Other fatty acids in the oil include palmitic acid, stearic acid, linoleic acid, alpha-linolenic acid, and arachidonic acid. Gamma-tocopherol, beta-sitosterol and antioxidants like procyanidin and catechins are also present in the oil.
Marula Oil Benefits
A few studies show the oil helps to:
- nourish skin
- improve skin smoothness
- reduce skin redness
- moisturize hair
- kill bacteria
Marula oil is moisturizing, hydrating and occlusive
Take a look at this 2015 study published in the Journal of Ethnopharmacology. It tried to evaluate the safety and efficacy of the oil and found:
Marula oil rich in fatty acids exhibits moisturising, hydrating and occlusive properties… the oil is non-irritating and provides a moisturising effect with moderate prevention of transepidermal water loss, average moisture retention properties and noteworthy occlusive effects…
It smoothens and soothes skin
This 2006 study is a great read.
Besides noting marula’s moisturizing and hydration benefits, it found the oil can increase the smoothness of skin and reduce redness.
It’s great for hair too
It’s true! You can use marula oil for hair. Its moisturizing, hydrating and occlusive benefits work well to condition and soften hair. The tribal women knew this. That’s they used the oil as a shampoo.
Marula oil is antibacterial
Check out this 2009 study published in the Journal of the American Oil Chemists’ Society. It looked at the effects of marula oil on four bacterial strains. They were Methicillin Resistant Staphylococcus aureus (MRSA), Bacillus subtilis, Pseudomonas aeruginosa and Salmonella choleraesuis.

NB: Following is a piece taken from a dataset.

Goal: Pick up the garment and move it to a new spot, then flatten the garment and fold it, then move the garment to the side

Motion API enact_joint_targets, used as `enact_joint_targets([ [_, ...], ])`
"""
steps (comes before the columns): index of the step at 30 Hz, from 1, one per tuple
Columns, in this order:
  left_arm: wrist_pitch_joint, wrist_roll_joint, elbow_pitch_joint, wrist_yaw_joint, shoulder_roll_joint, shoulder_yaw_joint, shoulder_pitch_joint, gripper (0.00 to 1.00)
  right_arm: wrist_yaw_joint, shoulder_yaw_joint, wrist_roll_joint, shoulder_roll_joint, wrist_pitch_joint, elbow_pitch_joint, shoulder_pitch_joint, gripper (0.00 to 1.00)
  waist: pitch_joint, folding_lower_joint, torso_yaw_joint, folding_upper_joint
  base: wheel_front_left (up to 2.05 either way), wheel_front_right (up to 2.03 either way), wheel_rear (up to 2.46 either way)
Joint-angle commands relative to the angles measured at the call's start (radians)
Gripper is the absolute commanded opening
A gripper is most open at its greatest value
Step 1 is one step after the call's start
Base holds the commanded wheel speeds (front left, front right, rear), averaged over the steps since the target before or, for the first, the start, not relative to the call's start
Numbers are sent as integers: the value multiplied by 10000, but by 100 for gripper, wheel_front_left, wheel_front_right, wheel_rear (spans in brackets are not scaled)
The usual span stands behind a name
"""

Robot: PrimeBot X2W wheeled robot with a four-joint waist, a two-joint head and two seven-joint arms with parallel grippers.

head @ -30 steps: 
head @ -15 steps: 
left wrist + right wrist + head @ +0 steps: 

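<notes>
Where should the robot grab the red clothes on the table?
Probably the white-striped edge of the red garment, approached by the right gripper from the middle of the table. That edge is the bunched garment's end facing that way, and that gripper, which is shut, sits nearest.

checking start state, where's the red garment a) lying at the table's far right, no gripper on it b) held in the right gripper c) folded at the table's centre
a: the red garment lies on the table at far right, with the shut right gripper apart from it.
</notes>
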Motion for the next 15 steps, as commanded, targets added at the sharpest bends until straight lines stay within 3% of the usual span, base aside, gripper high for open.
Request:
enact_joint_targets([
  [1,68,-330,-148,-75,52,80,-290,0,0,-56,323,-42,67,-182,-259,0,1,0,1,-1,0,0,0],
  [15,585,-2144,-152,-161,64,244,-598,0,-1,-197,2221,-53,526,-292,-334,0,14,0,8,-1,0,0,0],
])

Interestingly, the oil showed strong antibacterial activity on three of the four strains. Not bad for a carrier oil!
These benefits make marula oil great for healing cuts and wounds.
Where to buy marula oil
You can get the oil from Jade Bloom or on Amazon.
The shelf life of marula oil is one to two years.
Marula Oil Uses
Before using the oil, do a patch test first to make sure you are not sensitive to it. Once you are not, try any of these.
For dry skin
You have seen the oil is moisturizing, soothing and smoothing. So it is the perfect spot treatment for dry, irritated areas like your heels, ankles, elbows and more.
Remember the oil is thick. But it feels light and absorbs fast. That means it is a carrier oil for your massage blends. But you shouldn’t use it on acne-prone areas because of marula’s high comedogenic rating.
Use marula oil for hair. You won’t be sorry. Add it to your shampoo. Or massage your wet hair with it. Its moisturizing benefits will leave your hair hydrated, smooth, soft and amazing!
What else do you use marula oil for?